Books

I’m going to try not to write every time this happens over the next few months, but this was the first time and therefore significant.

On Friday I separated my books from E’s.  We have one giant bookcase, a few shelves and a few boxes filled with books.  The shelves are mostly mine – stuff I’m currently reading about birth/personal growth, along with such titles as Making Out In Japanese, The Teddy Bear Philosophy, and Nat’l Audubon Society Field Guide to North American Seashore Creatures.  We have another shelf that’s dedicated to E’s cookbooks (although, he’s also fond of stacking them on his nightstand, because he often reads them in bed).  The boxes are a conglomeration of books that wouldn’t fit on the shelves – favorites from my childhood that I just can’t give up (Yang the Youngest and His Terrible Ear, Matilda, The Ancient One, etc.), as well as several books from E’s life as a Russian Studies major (I would list titles, but they’re all in Russian).  The bookcase is organized alphabetically (by author), by topic.  Topics include: Personal Growth (with a sub-category of “DIY”), Language (French, Russian, Spanish, Japanese), Travel Guides, Fiction, Non-Fiction, Space (yes, E actually has enough books about space to warrant its own category), Yoga/Ayurveda and Birth.

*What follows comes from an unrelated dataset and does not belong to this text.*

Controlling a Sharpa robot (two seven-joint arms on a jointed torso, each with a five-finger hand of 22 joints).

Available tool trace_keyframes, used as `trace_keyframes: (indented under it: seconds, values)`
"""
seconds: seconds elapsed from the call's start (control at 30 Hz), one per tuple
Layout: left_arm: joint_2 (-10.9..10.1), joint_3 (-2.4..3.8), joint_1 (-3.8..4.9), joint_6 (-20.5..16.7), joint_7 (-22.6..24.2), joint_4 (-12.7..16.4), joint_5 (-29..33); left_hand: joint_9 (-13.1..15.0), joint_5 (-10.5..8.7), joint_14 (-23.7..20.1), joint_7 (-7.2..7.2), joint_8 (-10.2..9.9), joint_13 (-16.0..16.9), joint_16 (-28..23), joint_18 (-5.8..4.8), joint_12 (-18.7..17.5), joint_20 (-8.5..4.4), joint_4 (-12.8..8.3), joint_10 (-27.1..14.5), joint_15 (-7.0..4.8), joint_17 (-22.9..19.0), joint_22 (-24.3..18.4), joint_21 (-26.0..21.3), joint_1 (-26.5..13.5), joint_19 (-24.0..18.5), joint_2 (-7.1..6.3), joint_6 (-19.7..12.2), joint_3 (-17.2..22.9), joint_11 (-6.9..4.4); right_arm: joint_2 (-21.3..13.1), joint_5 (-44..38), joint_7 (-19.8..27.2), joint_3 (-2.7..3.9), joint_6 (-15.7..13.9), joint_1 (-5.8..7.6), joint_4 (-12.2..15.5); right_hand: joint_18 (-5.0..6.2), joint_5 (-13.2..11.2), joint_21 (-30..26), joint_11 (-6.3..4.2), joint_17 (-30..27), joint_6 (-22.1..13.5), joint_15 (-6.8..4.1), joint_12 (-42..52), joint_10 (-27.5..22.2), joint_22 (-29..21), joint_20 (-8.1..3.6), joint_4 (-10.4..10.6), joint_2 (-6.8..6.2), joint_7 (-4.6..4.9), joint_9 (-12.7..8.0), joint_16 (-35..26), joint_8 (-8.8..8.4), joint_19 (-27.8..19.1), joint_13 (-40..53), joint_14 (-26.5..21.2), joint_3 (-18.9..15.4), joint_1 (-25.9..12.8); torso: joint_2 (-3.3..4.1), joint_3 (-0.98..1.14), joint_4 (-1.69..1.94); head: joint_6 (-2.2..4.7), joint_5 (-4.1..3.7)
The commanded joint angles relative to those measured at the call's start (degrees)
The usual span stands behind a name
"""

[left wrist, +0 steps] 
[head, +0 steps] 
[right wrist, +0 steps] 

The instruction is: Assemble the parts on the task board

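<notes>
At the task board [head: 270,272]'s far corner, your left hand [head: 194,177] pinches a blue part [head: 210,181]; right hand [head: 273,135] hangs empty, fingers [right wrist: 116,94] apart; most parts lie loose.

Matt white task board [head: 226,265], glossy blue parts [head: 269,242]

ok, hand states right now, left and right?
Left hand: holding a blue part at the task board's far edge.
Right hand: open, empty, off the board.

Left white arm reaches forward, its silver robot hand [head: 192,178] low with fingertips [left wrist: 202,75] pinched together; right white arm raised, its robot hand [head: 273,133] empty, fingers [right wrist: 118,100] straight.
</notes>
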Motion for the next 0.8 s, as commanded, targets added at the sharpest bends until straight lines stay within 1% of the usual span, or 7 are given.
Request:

I was in a hurry on Friday, so I just started pulling books from the shelves/boxes – one pile to take with me to Connecticut, one pile to get rid of entirely, one pile to store at my parents’.  Sorting through books is necessarily nostalgic, and although I didn’t have time for nostalgia, I did find myself wondering if certain books were mine, or E’s.  I finished my task and ran to work.  Sitting at the desk, the weight of what just happened started to sink in.  E and I have been steadily knitting our lives together for the last 4.5 years – diminishing the boundaries between Mine and His, imagining a future together – and now we are beginning the process of unraveling (perhaps not un-coincidently, I have begun to knit obsessively and listen to The Sweater Song with increased frequency).  Now we talk about our futures in terms of our own goals, what we hope to accomplish that will set ourselves apart, while at the same time sadly acknowledging the holes we will leave in each other’s lives.  When E picked me up from work and I told him about the books, he became concerned and asked how the bookcase looked.  Knowing what he meant, I told him that I couldn’t bear the empty shelves either, so I filled them with his books in storage.

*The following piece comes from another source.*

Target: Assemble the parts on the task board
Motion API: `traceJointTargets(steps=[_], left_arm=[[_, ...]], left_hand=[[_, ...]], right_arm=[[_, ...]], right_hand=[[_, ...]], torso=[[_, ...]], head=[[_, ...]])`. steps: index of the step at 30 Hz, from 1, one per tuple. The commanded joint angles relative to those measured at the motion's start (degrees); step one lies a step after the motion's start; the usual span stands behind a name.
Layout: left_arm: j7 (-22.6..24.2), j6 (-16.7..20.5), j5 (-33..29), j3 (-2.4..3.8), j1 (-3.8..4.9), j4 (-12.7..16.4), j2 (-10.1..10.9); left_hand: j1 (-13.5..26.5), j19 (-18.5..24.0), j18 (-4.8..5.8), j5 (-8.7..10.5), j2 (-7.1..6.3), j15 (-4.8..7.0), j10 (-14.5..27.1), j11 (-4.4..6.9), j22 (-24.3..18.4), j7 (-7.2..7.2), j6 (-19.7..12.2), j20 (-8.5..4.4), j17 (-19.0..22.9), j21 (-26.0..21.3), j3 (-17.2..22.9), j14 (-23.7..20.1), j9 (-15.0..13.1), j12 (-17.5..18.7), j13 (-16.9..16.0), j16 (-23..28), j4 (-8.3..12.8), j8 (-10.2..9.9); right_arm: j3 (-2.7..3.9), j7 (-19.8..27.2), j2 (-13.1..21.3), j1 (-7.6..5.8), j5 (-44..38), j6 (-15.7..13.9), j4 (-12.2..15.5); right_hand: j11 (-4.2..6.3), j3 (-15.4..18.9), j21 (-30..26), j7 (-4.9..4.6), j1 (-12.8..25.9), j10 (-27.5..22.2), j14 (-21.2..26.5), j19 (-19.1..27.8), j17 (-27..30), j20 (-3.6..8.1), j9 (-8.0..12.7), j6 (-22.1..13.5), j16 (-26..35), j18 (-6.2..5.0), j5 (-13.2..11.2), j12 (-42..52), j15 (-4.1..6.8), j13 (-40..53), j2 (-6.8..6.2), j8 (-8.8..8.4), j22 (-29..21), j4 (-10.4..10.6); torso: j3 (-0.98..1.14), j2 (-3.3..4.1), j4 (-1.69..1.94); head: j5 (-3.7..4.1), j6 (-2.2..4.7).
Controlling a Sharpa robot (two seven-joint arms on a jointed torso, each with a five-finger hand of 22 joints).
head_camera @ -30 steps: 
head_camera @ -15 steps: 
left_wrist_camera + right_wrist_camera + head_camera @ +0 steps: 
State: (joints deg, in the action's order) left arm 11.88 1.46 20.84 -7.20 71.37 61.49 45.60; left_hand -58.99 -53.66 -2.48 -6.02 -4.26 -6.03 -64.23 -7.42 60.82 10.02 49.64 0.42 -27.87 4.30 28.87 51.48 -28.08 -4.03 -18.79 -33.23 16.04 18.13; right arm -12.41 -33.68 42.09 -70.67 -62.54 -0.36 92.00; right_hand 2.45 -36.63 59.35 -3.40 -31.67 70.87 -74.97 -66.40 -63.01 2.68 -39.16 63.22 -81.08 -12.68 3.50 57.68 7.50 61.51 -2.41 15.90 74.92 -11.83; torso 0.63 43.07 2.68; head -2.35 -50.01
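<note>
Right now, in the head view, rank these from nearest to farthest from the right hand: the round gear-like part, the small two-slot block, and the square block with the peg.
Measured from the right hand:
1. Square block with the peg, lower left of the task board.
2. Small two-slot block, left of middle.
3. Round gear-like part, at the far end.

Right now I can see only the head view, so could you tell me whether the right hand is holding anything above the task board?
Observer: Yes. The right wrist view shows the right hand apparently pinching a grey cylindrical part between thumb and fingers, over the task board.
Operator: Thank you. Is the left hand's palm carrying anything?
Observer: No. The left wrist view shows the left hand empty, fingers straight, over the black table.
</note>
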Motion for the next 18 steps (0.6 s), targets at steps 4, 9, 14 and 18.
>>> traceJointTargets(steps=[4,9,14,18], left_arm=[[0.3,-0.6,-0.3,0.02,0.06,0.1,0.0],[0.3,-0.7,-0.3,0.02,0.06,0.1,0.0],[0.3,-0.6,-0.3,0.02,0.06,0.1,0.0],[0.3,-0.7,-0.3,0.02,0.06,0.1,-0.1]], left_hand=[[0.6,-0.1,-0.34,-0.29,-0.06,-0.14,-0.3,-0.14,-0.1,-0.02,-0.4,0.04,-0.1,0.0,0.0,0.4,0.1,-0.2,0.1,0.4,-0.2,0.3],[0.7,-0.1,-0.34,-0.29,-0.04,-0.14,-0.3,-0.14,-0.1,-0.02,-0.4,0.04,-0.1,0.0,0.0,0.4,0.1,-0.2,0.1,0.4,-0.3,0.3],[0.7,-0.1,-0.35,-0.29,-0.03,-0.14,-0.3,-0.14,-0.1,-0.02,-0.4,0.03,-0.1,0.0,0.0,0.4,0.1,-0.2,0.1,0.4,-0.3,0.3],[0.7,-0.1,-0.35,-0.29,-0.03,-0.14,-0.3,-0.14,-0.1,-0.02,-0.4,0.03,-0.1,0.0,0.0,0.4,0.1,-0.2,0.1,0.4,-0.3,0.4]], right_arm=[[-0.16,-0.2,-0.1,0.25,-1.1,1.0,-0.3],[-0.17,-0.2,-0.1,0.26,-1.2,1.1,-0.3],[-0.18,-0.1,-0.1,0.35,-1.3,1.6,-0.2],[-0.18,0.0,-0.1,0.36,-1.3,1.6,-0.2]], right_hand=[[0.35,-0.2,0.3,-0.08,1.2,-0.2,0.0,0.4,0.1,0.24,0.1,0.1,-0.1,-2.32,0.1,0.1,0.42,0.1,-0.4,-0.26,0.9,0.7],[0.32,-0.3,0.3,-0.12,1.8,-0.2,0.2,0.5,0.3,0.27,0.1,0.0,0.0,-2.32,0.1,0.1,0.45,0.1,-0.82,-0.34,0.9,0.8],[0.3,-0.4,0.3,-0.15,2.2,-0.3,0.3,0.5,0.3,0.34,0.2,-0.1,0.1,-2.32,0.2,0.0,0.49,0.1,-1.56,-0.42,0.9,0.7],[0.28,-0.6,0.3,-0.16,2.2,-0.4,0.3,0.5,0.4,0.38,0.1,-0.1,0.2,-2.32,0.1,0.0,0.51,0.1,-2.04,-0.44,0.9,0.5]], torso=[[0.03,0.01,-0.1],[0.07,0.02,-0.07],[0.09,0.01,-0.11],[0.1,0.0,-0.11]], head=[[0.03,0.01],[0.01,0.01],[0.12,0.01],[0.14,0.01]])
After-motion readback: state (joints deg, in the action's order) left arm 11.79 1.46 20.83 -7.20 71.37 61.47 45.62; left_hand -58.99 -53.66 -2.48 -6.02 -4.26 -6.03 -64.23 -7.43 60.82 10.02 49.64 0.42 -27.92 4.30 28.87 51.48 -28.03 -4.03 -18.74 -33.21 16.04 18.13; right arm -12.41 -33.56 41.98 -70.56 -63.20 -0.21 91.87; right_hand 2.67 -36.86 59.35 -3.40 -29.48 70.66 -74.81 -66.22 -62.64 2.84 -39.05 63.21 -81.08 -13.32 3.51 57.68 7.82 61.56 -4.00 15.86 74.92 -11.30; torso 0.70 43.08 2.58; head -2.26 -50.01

As I drove my books down to my parents’, I wondered what I would do if they hadn’t agreed to let me store some things there, which led to thoughts about where to send my mail, which led to thoughts about my “permanent residence.”  All throughout college, and while I was in Japan, I listed my parents’ home as my place of permanent residence.  On the forms I’ve been filling out for nursing school, I’ve been listing my address here, in San Francisco.  I became suddenly panicked by the idea that I would no longer have a permanent residence, no home-base, when I left for school.  I’ve always said that no matter where I went, you’d have to pry my California driver’s licence from my cold, dead fingers, but what if I had to give up my residency here? Where is Home, if not the Bay Area, California, if not with my parents, if not with E?

———-

In case you’re worried that it’s all feelings of fragility and my Orphan running amuck, here’s some gallows humor:

Me:  So we started talking about my childhood in therapy the other day.
Linds:  You just started talking about that?!  What else have you been talking about this whole time?
Me:  Breaking up with my boyfriend.
E:  I’m glad to know I took priority over your childhood.